▸ **Your goal**
Using the data below, print exactly the line with "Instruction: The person", the line with "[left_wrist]", and every line between them, but none of the pictures.

START Information shown

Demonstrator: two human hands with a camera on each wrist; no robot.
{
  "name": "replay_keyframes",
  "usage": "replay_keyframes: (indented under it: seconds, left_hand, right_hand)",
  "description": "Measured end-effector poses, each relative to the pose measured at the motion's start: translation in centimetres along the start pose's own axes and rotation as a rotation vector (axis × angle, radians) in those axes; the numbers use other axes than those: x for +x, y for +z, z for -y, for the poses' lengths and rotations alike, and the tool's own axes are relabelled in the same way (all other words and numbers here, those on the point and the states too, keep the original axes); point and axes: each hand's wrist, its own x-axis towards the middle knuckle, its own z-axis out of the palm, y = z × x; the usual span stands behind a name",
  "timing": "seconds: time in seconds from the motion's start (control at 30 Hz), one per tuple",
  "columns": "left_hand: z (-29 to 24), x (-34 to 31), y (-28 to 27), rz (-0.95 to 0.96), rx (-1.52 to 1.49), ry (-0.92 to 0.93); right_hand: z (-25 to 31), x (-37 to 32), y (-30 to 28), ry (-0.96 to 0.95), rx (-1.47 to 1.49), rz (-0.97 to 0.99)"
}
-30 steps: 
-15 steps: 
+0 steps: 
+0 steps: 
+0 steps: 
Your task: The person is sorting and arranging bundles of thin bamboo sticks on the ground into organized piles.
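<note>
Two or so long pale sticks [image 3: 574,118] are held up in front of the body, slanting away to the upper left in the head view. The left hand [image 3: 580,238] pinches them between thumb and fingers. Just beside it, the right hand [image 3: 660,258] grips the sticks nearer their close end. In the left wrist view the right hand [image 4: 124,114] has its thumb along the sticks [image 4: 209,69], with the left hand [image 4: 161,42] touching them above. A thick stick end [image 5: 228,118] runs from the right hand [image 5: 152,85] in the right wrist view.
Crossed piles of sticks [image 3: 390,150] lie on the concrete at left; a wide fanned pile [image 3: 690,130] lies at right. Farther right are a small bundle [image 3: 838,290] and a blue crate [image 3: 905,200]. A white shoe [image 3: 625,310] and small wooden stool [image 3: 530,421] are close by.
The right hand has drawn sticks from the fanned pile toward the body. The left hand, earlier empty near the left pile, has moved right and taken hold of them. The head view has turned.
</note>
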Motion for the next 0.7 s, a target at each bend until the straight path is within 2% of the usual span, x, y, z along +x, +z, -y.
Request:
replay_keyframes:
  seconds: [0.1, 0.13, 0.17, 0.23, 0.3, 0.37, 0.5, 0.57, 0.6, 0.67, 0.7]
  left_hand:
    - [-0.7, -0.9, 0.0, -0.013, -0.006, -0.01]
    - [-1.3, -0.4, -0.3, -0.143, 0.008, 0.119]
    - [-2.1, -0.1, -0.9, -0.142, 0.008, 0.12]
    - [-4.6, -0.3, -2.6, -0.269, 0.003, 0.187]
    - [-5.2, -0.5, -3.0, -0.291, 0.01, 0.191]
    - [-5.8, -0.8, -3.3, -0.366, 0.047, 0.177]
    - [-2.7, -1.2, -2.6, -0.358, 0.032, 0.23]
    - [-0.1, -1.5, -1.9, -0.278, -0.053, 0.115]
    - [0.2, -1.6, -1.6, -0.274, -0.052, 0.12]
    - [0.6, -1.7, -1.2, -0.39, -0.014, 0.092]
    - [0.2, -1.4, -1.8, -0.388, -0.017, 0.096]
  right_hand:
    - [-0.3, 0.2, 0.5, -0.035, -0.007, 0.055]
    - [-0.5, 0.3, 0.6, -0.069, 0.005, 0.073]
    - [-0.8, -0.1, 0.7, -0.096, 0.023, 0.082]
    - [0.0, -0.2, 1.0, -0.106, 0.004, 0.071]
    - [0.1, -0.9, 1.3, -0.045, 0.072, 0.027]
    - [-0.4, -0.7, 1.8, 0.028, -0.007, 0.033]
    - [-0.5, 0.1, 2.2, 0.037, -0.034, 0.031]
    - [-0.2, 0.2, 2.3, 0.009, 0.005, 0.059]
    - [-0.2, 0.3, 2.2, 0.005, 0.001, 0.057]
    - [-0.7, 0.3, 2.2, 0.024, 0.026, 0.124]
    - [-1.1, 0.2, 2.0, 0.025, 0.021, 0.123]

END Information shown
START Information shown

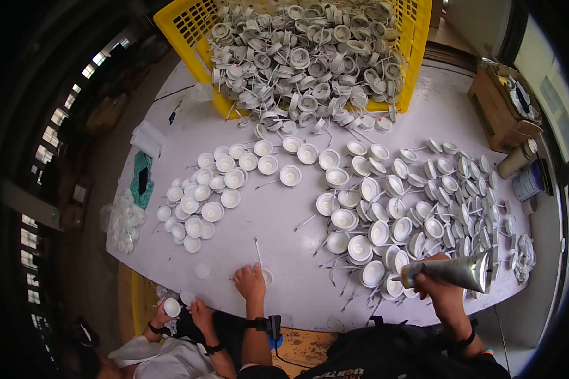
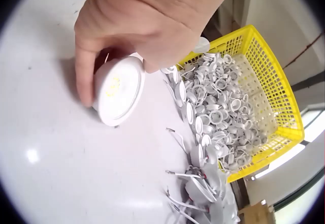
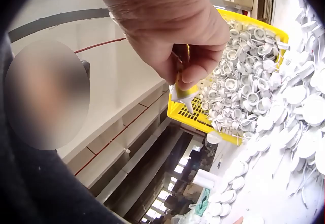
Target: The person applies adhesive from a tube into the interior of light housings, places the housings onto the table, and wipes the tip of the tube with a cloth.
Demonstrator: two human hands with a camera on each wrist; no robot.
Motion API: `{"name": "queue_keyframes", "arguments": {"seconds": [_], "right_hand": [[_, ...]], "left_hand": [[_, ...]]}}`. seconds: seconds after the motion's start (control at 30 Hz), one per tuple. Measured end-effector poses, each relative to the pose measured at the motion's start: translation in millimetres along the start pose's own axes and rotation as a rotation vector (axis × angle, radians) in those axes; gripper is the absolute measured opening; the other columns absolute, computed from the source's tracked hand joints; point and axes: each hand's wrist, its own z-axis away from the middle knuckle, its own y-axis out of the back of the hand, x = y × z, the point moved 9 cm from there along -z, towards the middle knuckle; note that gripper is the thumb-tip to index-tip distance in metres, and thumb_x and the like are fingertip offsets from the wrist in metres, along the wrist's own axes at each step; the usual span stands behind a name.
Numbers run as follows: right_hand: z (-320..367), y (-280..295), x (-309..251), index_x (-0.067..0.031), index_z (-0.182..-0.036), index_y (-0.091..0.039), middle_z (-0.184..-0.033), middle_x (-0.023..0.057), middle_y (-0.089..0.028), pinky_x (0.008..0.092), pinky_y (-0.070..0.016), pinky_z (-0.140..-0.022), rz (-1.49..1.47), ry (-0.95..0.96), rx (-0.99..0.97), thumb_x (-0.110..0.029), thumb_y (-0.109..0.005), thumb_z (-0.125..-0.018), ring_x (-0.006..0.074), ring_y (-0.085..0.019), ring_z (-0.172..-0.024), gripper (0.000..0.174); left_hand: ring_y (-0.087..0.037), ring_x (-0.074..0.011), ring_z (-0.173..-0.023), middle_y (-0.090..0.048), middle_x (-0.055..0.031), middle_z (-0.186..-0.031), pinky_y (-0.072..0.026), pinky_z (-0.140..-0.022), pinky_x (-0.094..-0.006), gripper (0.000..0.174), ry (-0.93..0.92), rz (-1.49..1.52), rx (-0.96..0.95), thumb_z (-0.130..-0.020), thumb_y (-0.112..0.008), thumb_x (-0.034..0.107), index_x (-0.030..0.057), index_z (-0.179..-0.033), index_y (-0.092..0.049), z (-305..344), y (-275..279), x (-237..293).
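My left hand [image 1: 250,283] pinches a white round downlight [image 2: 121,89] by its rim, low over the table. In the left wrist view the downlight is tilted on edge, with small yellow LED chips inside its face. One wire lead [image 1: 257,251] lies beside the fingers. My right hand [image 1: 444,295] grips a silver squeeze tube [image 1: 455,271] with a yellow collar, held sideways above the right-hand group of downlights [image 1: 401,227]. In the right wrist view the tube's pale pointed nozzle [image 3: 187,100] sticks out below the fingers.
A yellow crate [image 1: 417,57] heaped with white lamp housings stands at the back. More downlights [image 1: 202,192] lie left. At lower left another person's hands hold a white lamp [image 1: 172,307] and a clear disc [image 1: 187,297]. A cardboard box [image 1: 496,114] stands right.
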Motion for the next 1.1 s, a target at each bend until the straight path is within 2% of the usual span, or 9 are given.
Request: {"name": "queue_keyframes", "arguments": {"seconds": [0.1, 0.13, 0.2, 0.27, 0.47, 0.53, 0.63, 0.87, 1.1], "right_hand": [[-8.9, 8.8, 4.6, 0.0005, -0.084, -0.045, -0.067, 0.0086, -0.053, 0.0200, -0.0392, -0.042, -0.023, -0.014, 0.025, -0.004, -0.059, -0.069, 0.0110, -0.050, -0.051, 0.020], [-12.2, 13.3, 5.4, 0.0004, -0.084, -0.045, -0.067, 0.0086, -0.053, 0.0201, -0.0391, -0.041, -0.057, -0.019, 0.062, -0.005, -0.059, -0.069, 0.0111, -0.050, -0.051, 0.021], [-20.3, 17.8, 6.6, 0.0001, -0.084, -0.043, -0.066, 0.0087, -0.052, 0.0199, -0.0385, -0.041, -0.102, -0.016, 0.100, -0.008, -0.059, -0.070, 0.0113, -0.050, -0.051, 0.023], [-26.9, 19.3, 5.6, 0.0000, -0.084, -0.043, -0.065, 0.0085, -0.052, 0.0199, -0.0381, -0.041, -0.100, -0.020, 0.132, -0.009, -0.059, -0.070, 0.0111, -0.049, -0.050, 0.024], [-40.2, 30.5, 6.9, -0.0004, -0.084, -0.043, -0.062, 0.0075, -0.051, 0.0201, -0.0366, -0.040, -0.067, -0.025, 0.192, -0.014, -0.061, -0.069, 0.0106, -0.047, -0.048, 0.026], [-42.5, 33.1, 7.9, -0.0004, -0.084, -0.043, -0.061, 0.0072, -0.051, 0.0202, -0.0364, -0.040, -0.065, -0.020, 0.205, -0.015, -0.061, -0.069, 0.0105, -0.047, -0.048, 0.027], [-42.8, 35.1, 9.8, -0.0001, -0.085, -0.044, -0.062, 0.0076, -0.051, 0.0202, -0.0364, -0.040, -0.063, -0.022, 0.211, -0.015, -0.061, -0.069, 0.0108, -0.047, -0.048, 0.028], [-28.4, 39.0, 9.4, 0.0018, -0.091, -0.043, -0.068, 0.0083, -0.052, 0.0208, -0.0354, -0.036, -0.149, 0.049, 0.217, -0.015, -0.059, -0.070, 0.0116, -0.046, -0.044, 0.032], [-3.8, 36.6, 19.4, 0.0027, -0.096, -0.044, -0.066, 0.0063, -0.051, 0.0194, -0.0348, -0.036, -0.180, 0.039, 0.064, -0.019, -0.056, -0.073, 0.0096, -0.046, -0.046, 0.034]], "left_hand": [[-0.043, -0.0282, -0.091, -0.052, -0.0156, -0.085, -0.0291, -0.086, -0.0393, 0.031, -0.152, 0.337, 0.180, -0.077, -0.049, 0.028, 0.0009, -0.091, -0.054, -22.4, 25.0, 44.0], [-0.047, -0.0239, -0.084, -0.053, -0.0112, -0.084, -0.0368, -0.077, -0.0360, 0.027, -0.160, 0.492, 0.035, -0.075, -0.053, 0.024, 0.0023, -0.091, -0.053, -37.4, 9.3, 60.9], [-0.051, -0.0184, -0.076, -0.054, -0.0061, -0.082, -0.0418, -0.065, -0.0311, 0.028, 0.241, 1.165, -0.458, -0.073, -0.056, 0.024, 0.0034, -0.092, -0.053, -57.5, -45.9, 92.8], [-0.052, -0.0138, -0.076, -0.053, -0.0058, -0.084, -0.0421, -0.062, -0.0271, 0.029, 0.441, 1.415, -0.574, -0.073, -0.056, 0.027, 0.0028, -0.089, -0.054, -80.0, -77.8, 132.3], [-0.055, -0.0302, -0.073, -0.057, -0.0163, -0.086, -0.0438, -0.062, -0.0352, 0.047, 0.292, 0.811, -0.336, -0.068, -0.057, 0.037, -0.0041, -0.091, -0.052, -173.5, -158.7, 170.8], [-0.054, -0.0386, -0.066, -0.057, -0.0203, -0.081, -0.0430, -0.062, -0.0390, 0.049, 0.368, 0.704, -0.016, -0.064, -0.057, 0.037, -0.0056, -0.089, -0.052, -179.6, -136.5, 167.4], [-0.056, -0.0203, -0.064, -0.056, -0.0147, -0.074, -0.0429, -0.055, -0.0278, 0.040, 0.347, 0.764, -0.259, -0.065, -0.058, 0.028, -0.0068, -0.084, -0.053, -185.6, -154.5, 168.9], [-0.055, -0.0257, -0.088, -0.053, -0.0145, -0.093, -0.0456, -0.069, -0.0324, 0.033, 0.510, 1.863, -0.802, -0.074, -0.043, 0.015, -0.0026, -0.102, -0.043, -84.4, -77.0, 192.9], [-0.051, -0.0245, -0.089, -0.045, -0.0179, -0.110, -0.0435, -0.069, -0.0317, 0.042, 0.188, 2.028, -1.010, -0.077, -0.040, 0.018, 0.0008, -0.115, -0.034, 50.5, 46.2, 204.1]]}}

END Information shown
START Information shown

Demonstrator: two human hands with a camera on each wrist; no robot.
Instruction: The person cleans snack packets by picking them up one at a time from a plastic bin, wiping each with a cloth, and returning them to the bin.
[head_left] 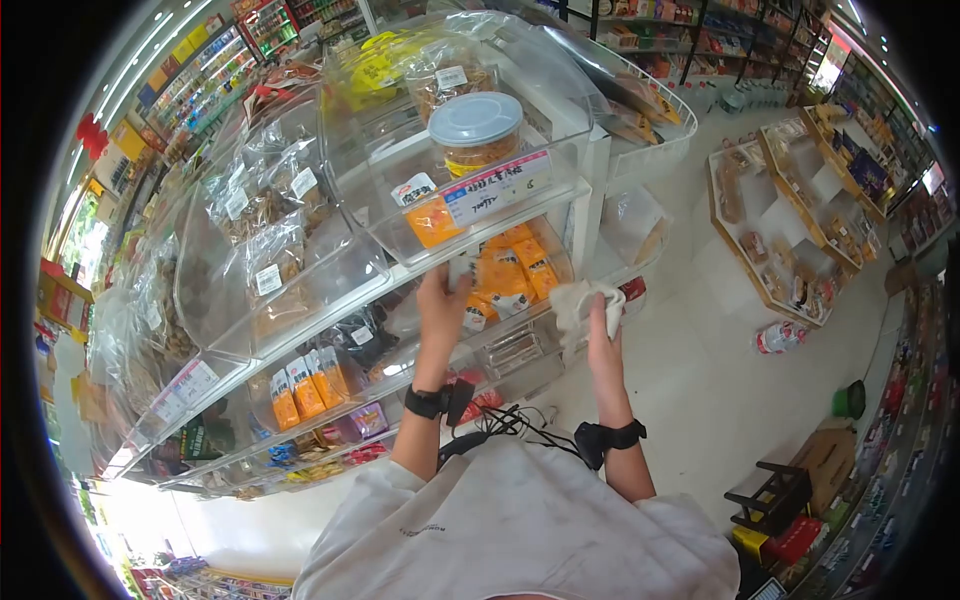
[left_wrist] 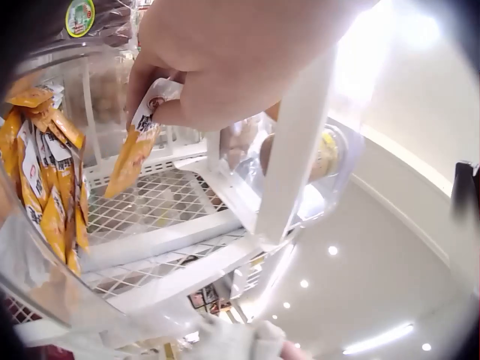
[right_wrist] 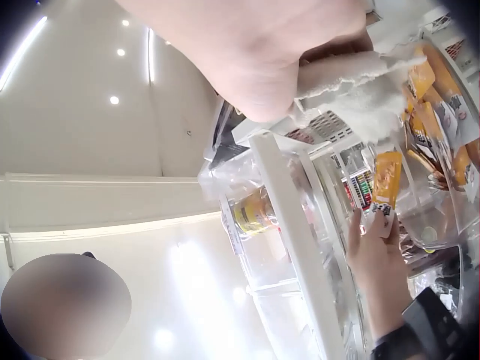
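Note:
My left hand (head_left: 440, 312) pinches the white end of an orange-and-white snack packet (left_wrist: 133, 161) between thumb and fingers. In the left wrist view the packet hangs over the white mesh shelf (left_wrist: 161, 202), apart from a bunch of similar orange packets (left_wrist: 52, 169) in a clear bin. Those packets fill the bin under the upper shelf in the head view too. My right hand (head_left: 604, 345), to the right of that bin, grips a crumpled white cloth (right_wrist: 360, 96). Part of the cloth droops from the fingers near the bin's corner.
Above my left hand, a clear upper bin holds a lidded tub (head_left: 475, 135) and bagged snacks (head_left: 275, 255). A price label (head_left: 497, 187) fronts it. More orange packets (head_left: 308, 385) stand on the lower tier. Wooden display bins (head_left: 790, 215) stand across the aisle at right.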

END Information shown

▸ **Exercise solution**
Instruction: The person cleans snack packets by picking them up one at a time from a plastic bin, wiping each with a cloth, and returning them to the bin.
[head_left] 
[left_wrist] 

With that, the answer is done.